# Jilted Laredo



## skystak (Apr 28, 2011)

OK, I admit it, the Outback forum has ton's of information that I lurked-on trying to see how it would fit into my decision to buy a Laredo as my first RV. Then I did the "wholesale shopping thing" calling Ohio and everywhere else to see what the real price of my Laredo would be and the real "local" markup after getting it home. Then, like everyone else, I took the data local for the dealer fight.

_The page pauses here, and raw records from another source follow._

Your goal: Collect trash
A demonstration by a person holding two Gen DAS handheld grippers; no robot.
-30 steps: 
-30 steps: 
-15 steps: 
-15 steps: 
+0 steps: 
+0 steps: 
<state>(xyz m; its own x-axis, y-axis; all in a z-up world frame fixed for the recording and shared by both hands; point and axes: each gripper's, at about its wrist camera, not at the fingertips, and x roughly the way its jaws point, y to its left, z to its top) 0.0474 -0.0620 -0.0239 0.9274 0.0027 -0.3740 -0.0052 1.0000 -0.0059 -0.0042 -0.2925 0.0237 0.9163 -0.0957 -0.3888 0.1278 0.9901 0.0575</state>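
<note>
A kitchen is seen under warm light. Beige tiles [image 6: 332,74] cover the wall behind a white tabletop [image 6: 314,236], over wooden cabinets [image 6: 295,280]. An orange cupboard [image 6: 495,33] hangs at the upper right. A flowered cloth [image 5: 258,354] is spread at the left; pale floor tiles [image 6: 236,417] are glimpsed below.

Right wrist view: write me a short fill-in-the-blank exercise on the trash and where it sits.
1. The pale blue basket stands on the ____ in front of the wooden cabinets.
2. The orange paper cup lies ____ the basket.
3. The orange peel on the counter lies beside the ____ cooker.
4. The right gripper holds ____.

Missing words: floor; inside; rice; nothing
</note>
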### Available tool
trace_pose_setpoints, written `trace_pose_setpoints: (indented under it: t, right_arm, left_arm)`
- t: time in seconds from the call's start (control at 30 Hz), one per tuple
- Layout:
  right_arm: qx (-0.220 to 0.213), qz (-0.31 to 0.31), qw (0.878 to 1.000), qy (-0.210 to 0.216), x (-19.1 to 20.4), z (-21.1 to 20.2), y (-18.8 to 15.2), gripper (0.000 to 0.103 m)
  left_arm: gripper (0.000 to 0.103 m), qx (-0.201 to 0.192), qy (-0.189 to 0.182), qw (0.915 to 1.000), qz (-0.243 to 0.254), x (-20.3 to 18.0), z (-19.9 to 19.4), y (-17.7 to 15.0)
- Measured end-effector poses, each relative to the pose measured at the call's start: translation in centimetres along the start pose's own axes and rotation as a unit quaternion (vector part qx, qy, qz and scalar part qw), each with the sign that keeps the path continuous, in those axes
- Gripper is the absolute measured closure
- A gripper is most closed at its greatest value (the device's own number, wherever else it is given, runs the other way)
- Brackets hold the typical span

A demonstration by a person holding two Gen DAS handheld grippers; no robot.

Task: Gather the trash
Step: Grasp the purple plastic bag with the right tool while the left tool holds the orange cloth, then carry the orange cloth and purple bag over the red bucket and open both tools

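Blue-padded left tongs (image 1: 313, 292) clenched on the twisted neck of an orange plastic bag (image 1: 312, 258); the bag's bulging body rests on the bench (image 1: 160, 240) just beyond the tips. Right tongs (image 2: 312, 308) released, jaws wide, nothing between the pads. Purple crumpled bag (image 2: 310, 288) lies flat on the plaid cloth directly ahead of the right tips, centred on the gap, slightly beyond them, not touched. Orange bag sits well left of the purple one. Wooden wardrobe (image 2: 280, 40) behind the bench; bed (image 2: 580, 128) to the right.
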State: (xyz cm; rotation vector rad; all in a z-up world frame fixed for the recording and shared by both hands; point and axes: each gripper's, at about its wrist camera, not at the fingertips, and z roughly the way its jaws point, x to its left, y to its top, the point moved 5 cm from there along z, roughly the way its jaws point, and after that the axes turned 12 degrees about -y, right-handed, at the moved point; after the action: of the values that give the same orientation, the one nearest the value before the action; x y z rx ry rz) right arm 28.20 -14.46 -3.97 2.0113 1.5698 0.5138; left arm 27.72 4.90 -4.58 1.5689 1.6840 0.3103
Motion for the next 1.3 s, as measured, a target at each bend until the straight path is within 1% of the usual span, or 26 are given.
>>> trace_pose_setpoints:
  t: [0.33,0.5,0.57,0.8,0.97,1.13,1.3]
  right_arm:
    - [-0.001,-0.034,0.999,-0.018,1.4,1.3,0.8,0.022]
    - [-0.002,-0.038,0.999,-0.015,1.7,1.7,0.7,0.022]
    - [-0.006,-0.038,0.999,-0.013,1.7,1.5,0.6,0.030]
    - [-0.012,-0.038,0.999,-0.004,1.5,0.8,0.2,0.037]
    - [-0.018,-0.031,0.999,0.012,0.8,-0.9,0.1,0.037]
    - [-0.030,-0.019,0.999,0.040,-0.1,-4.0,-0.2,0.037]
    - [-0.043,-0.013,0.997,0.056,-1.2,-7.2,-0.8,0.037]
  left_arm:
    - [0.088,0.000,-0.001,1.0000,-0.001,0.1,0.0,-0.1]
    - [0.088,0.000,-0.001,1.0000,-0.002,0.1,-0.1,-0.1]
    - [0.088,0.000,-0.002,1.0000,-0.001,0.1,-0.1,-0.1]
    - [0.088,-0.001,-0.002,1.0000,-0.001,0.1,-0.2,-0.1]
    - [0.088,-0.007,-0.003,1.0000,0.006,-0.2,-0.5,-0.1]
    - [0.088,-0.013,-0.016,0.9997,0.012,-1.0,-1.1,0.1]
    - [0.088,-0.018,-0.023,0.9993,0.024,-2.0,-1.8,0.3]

so...I'm sitting there in my local dealership, so is my potential Laredo, and while I'm sitting there this "thing" with little eyes keeps staring at me....back to the negotiation "Your price is too high" I say, "But I need to make a profit" yells back my local salesman....wow, there it is again, that big thing that looks kind of cool is still looking at me...., so i ask "what is that?', The dealer answers.""it's the new Outback 301BQ". "Well tell it to stop staring at me!" I respond. But it doesn't, so I go outside finally to make it stop, I walk inside and.........harps!, music!, angles!, that feeling of love overcomes me...."this is it", my first "RV" love....so I pass the Laredo as I walk back inside to sign the papers on the 301BQ. The Laredo looks at me with the look of a jilted lover, "sorry" I say to her, "it just didn't work out...."


----------



## rdvholtwood (Sep 18, 2008)

Welcome to Outbackers......and GREAT story!


----------



## Oregon_Camper (Sep 13, 2004)

Great story!! You will LOVE LOVE LOVE the 301BQ. Check out my signature link for a listing of the mods I've done to our 301BQ (...and our prior 28RSS)


----------



## Up State NY Camper (Apr 7, 2010)

Well delivered story. I am sitting here laughing my butt off. My uncle bought a Laredo at the same time I bought my Outback. We looked at the same floorplan in the Laredo. The Outback called out to us too. I love the few things they did with the 2011's. Mine is a 2011 but it was made before they made the switches. I guess they don't always do them at the beginning of the year. Have fun in your new OB!


----------



## egregg57 (Feb 13, 2006)

skystak said:


> OK, I admit it, the Outback forum has ton's of information that I lurked-on trying to see how it would fit into my decision to buy a Laredo as my first RV. Then I did the "wholesale shopping thing" calling Ohio and everywhere else to see what the real price of my Laredo would be and the real "local" markup after getting it home. Then, like everyone else, I took the data local for the dealer fight.
> 
> so...I'm sitting there in my local dealership, so is my potential Laredo, and while I'm sitting there this "thing" with little eyes keeps staring at me....back to the negotiation "Your price is too high" I say, "But I need to make a profit" yells back my local salesman....wow, there it is again, that big thing that looks kind of cool is still looking at me...., so i ask "what is that?', The dealer answers.""it's the new Outback 301BQ". "Well tell it to stop staring at me!" I respond. But it doesn't, so I go outside finally to make it stop, I walk inside and.........harps!, music!, angles!, that feeling of love overcomes me...."this is it", my first "RV" love....so I pass the Laredo as I walk back inside to sign the papers on the 301BQ. The Laredo looks at me with the look of a jilted lover, "sorry" I say to her, "it just didn't work out...."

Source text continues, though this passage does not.